Given data =
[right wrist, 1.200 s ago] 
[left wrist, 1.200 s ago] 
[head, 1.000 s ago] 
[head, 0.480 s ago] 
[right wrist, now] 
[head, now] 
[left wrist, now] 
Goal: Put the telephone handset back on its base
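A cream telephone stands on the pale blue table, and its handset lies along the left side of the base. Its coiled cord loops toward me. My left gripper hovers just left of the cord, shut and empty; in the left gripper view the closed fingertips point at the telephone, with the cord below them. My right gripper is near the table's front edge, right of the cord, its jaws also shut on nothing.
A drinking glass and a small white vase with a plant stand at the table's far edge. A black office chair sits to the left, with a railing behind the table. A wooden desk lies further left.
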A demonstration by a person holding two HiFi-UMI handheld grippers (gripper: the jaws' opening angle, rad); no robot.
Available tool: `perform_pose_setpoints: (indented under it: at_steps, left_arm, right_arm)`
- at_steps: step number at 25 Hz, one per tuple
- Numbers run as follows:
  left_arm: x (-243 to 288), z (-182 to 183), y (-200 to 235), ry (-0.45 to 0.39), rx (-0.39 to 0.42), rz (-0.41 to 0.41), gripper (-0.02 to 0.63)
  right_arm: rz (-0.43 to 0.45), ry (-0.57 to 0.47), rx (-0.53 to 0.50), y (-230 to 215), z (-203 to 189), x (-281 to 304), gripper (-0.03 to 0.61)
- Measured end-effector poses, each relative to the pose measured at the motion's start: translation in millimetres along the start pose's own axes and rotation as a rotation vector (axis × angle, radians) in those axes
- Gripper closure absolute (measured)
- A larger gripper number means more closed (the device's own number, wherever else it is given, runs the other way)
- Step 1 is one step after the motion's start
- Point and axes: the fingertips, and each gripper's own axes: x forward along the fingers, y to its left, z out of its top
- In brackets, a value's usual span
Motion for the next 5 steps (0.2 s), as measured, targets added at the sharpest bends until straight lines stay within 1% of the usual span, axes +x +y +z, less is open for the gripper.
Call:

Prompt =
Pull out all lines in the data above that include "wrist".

Expected output =
[right wrist, 1.200 s ago] 
[left wrist, 1.200 s ago] 
[right wrist, now] 
[left wrist, now] 

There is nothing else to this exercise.